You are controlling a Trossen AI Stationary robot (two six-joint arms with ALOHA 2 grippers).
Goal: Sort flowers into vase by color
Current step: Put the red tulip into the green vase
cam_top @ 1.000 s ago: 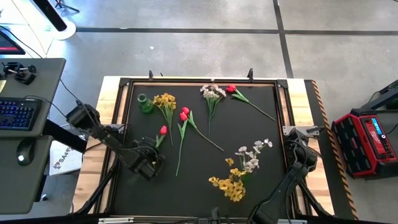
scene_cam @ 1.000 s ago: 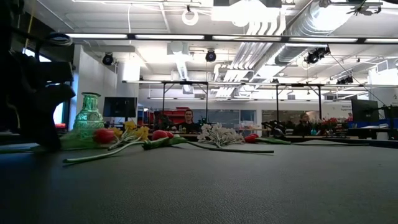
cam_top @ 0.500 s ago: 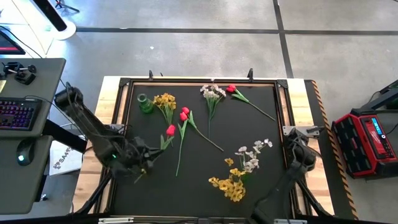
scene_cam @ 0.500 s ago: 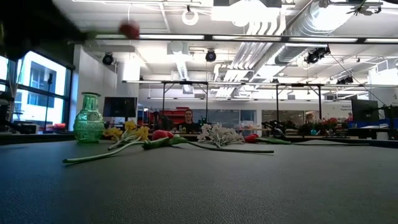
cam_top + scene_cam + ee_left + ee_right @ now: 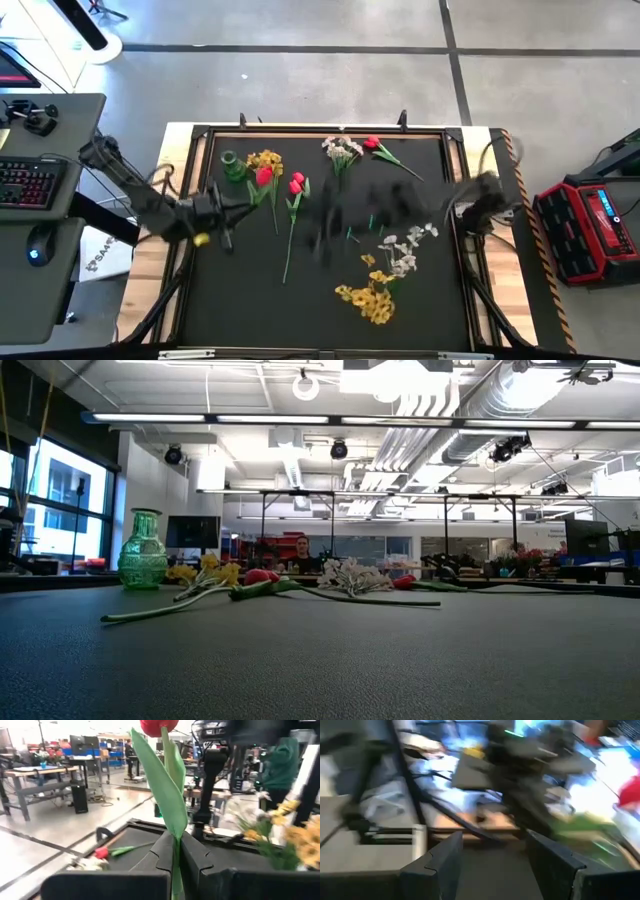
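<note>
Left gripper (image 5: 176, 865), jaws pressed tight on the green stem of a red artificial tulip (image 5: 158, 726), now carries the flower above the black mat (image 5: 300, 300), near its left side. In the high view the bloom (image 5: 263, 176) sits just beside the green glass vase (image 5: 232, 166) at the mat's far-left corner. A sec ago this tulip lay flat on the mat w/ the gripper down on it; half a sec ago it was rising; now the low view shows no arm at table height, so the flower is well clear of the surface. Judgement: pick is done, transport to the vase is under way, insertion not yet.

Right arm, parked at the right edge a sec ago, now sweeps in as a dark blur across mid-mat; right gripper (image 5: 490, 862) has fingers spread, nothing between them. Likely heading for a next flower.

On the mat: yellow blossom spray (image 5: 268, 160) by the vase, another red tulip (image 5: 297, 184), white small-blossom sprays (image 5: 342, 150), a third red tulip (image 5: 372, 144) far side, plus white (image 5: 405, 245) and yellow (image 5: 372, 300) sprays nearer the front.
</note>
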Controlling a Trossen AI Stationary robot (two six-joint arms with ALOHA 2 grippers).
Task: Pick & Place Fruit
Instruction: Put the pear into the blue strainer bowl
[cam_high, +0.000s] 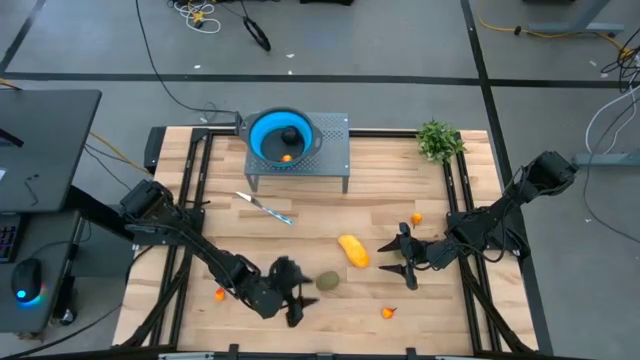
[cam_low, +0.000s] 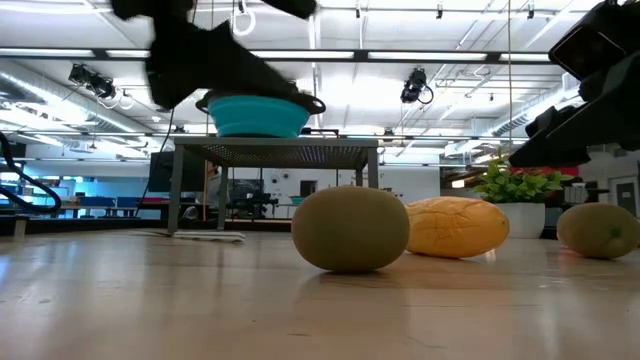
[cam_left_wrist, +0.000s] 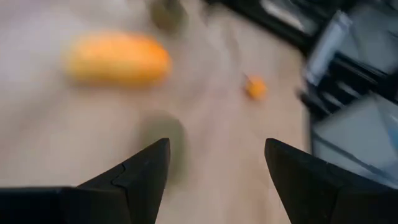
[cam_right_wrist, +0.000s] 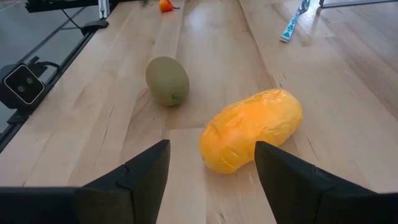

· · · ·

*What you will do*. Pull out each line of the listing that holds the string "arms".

*Answer to this exercise*.
You are controlling a Trossen AI Stationary robot (two six-joint arms with ALOHA 2 grippers).
Controlling a Trossen AI Stationary robot (two six-joint arms with ALOHA 2 grippers).

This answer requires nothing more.